Now, \(\boldsymbol{\mathcal{C}}_{\mathrm{Con}}\) as expressed in base frame is achieved by transforming \(\boldsymbol{\mathcal{C}}_{\mathrm{Con}}^{\mathrm{P}}\) from principal directions via (18) such as

$$\begin{aligned}{} [\boldsymbol{\mathcal{C}}_{\mathrm{Con, V}}] = 10^{-2} \begin{bmatrix} -10.174 & 2.4533 & 4.0158 & 4.7388 & -6.8516 & 4.1830 \\ 2.4533 & -12.760 & 8.6890 & 5.9487 & 3.1511 & -7.5777 \\ 4.0158 & 8.6890 & -14.263 & -7.9974 & 2.9696 & 5.8854 \\ 4.7388 & 5.9487 & -7.9974 & -9.9987 & 3.8526 & 4.3129 \\ -6.8516 & 3.1511 & 2.9696 & 3.8526 & -9.7281 & 4.8045 \\ 4.1830 & -7.5777 & 5.8854 & 4.3129 & 4.8045 & -10.892 \end{bmatrix}. \end{aligned}$$
(90)

Note that \([\boldsymbol{\mathcal{C}}_{\mathrm{Con, V}}]\) that is calculated by the new approach (90) is identical to \([\boldsymbol{\mathcal{C}}_{\mathrm{Con, V}}]\) as presented in (C.5) that is calculated based on the principal invariants formulation [24].

10 Conclusions

A new scheme for hyperelastic material is developed based on applying the argument of calculus variation to two-factor multiplicative decomposition of the deformation gradient.

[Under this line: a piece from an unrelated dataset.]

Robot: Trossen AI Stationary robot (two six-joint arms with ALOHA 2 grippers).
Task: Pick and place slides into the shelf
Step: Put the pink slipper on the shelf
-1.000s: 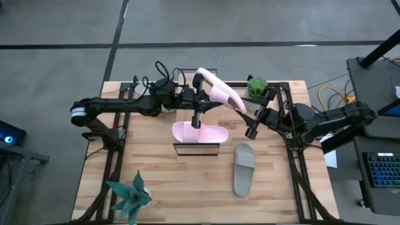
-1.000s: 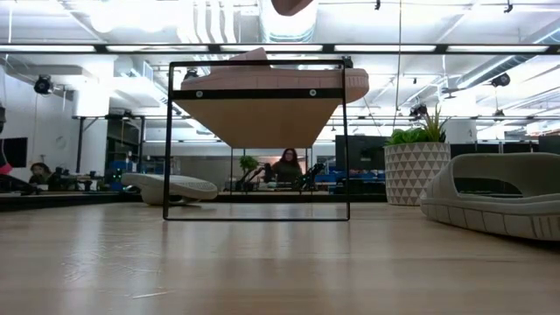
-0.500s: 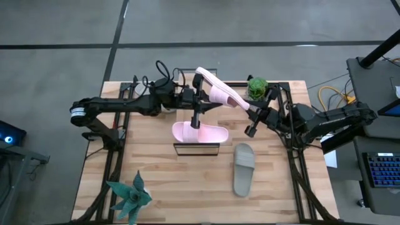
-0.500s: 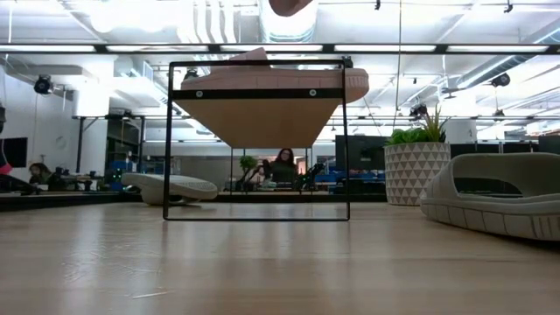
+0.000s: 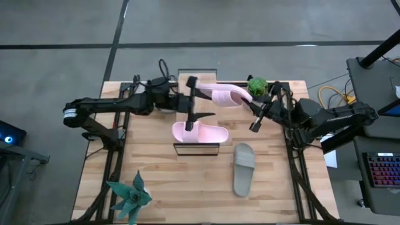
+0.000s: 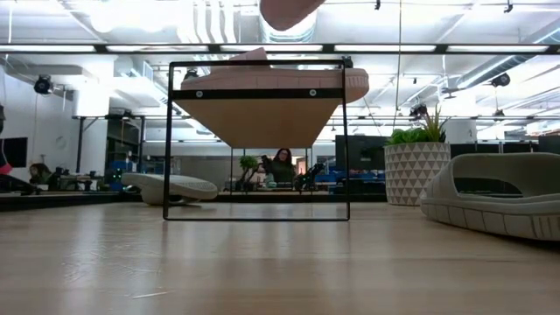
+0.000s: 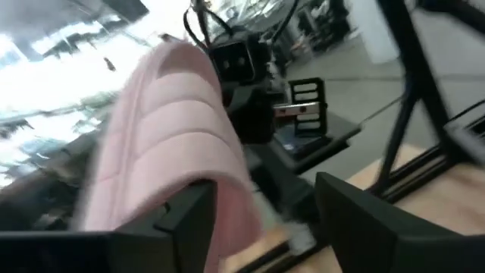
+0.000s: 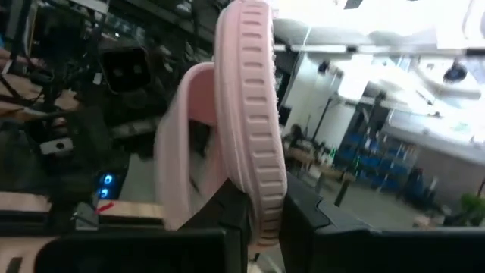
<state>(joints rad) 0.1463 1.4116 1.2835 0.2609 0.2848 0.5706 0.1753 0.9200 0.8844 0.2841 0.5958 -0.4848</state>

This work develops the procedure to calculate the elasticity tensor for material model formulated in terms of decomposed principal stretches. Focus is given for special classes of material model that grant the coaxiality of \({\mathbf{{S}}}\), \({\boldsymbol{\Psi}}\), \({\mathbf{{E}}}\) and \({\mathbf{\breve{E}}}\). The new procedure is demonstrated using two loading scenarios namely uniaxial loading and general deformation. The calculated elasticity tensor by the new procedure is verified by the elasticity tensor that is calculated based on principal invariant formulations that has been introduced in [24].